*** Block opens ***

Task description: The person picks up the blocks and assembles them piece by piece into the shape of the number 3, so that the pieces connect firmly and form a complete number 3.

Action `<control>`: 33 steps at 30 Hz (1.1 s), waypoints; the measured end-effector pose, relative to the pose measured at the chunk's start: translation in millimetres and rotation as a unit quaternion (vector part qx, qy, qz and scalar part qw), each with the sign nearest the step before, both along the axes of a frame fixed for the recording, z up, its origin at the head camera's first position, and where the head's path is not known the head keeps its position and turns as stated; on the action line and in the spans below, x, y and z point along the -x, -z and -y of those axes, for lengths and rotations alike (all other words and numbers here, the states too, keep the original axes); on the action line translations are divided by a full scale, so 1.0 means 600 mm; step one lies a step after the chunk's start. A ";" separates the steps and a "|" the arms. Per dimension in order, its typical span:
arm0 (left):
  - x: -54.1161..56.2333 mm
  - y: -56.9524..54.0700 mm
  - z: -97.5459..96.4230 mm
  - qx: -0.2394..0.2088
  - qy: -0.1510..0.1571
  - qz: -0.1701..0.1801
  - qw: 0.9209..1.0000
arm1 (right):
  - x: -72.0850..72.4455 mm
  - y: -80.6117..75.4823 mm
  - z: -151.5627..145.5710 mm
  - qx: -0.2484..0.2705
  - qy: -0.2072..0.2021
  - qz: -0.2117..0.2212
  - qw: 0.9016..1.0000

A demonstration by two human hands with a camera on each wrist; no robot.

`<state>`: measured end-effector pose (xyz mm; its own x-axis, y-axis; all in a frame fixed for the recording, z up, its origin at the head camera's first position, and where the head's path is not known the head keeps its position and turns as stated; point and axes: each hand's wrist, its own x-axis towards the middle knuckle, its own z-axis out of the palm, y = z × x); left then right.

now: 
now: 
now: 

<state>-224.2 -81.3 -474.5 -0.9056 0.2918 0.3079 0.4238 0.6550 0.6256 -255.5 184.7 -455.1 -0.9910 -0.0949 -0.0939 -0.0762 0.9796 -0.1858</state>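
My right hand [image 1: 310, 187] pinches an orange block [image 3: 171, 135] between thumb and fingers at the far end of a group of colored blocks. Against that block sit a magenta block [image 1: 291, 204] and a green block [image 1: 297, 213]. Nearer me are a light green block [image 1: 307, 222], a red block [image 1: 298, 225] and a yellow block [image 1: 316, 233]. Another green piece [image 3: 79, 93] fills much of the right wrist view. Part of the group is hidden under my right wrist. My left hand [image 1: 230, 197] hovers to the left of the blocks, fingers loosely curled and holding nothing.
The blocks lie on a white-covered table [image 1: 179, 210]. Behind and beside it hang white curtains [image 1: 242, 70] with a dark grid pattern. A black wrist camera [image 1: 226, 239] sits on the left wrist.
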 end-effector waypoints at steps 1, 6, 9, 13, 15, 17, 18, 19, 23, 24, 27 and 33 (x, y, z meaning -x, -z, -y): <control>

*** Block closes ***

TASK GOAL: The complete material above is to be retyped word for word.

ANSWER FOR THE TASK:
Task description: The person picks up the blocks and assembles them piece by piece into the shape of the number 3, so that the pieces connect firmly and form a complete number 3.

Action `<control>`: 33 steps at 30 Hz (1.1 s), waypoints; the measured end-effector pose, relative to the pose measured at the chunk's start: translation in millimetres and rotation as a unit quaternion (vector part qx, qy, qz and scalar part qw), each with the sign nearest the step before, both along the axes of a frame fixed for the recording, z up, its origin at the head camera's first position, and where the head's path is not known the head keeps its position and turns as stated; on the action line and in the spans below, x, y and z point along the -x, -z and -y of those axes, for lengths and rotations alike (all other words and numbers here, the states too, keep the original axes); on the action line translations are divided by a full scale, so 1.0 means 600 mm; step one lies a step after the chunk's start. A ";" separates the steps and a "|" the arms. Per dimension in order, its typical span:
arm0 (left):
  - x: -54.1161..56.2333 mm
  - y: -56.9524..54.0700 mm
  - z: -97.5459..96.4230 mm
  - qx: -0.2394..0.2088
  - qy: -0.1510..0.1571
  - qz: -0.1701..0.1801
  - qw: 0.9209..1.0000
arm1 (right):
  - x: -72.0850..72.4455 mm
  - y: -80.6117..75.4823 mm
  - z: -151.5627..145.5710 mm
  - qx: -0.2484..0.2705
  - qy: -0.2072..0.2021
  - qz: -0.2117..0.2212
  - qw: 0.9016..1.0000

A demonstration by two human hands with a camera on each wrist; no robot.

`<state>`: measured end-effector pose (xyz mm; its own x-axis, y-axis; all in a frame fixed for the recording, z up, its origin at the head camera's first position, and where the head's path is not known the head keeps its position and turns as stated; point and axes: each hand's wrist, its own x-axis towards the middle knuckle, its own z-axis out of the palm, y = z × x); left then right.

now: 
now: 
now: 

<state>-224.2 -81.3 -474.5 -0.9056 0.2918 0.3079 0.4238 0.6550 0.6256 -255.5 184.7 -455.1 -0.9910 -0.0949 -0.0939 -0.0762 0.9796 -0.1858</state>
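My right hand [image 1: 310, 187] pinches an orange block [image 3: 171, 135] between thumb and fingers at the far end of a group of colored blocks. Against that block sit a magenta block [image 1: 291, 204] and a green block [image 1: 297, 213]. Nearer me are a light green block [image 1: 307, 222], a red block [image 1: 298, 225] and a yellow block [image 1: 316, 233]. Another green piece [image 3: 79, 93] fills much of the right wrist view. Part of the group is hidden under my right wrist. My left hand [image 1: 230, 197] hovers to the left of the blocks, fingers loosely curled and holding nothing.
The blocks lie on a white-covered table [image 1: 179, 210]. Behind and beside it hang white curtains [image 1: 242, 70] with a dark grid pattern. A black wrist camera [image 1: 226, 239] sits on the left wrist.
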 end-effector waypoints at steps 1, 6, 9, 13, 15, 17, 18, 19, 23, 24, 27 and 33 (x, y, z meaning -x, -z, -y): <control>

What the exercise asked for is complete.